ASN Pemkot Malang dalam sebuah kegiatan. (Dok. MalangTIMES)

ASN Pemkot Malang dalam sebuah kegiatan. (Dok. MalangTIMES)



Menjadi pimpinan atau kepala daerah merupakan hak seluruh warga negara Indonesia. Tanpa kecuali para aparatur sipil negara (ASN) yang merasa dipanggil untuk bisa memimpin daerahnya sebagai bupati, wakil bupati, wali kota, wakil wali kota, gubernur atau wakil gubernur.
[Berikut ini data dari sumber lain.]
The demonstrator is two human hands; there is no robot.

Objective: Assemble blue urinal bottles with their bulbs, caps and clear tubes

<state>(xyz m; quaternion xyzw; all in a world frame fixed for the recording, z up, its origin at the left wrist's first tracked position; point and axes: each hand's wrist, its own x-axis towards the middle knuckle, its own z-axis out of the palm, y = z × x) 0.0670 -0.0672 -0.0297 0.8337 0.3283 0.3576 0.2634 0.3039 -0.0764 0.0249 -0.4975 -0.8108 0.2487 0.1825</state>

Tapi bukan lantas langsung maju menjabat sebagai kepala daerah, ASN yang hendak mencalonkan diri menjadi kepala daerah harus memenuhi beberapa syarat. Paling utama adalah siap untuk menanggalkan jabatannya sebagai ASN. Lantas bagaimana dengan pensiunan ASN?

Kabiro Administrasi Pemerintahan dan Otoda Provinsi Jawa Timur, Indah Wahyuni menyampaikan, siapapun yang hendak mencalonkan diri sebagai kepala daerah sangat diperbolehkan. Tanpa kecuali ASN dan pensiunan. Meski memang ada aturan main yang harus dilalui sebelum akhirnya benar-benar mencalonkan diri dalam pemilihan umum.

"Siapapun boleh, ASN juga memiliki kesempatan sama untuk bisa menjadi bupati atau wali kota," katanya pada wartawan saat berkunjung ke Kota Malang belum lama ini.

Perempuan yang akrab disapa Yuyun itu menyampaikan, ASN yang hendak mencalonkan diri sebagai kepala daerah harus mengantongi surat pengunduran diri sebagai ASN. Minimal saat proses pendaftaran di Komisi Pemilihan Umum (KPU), yang bersangkutan sudah membawa surat pernyataan jika surat pengunduran diri tengah diproses.

"Hal itu juga berlaku bagi pensiunan. Karena yang diperbolehkan maju sebagai kepala daerah adalah ASN yang mengundurkan diri atau pensiunan. Untuk yang pensiunan mereka akan tetap mendapat tunjangan pensiun, karena itu tabungan mereka sendiri saat menjadi ASN, jadi tak masalah," imbuhnya.

Sementara itu, dalam Pasal 7 ayat (2) huruf t UU No 10 Tahun 2016 tentang  Perubahan Kedua Atas UU No 1 Tahun2015 tetang Penetapan Perpu no 1 Tahun 2014 tentang Pemilihan Gubernur, Bupati, Dan Walikota Menjadi Undang-Undang menegaskan jika calon kepala daerah harus memenuhi persyaratan, satu diantaranya adalah mengundurkan diri sebagai ASN. Berikut bunyi ayat (2) undang-undang tersebut.

'Calon Gubernur dan Calon Wakil Gubernur, Calon Bupati dan Calon Wakil Bupati, serta Calon Walikota dan Calon Wakil Walikota sebagaimana dimaksud pada ayat (1) harus memenuhi persyaratan sebagai berikut: Menyatakan secara tertulis pengunduran diri sebagai anggota Tentara Nasional Indonesia, Kepolisian Negara Republik Indonesia, dan Pegawai Negeri Sipil serta Kepala Desa atau sebutan lain sejak ditetapkan sebagai pasangan calon peserta Pemilihan'.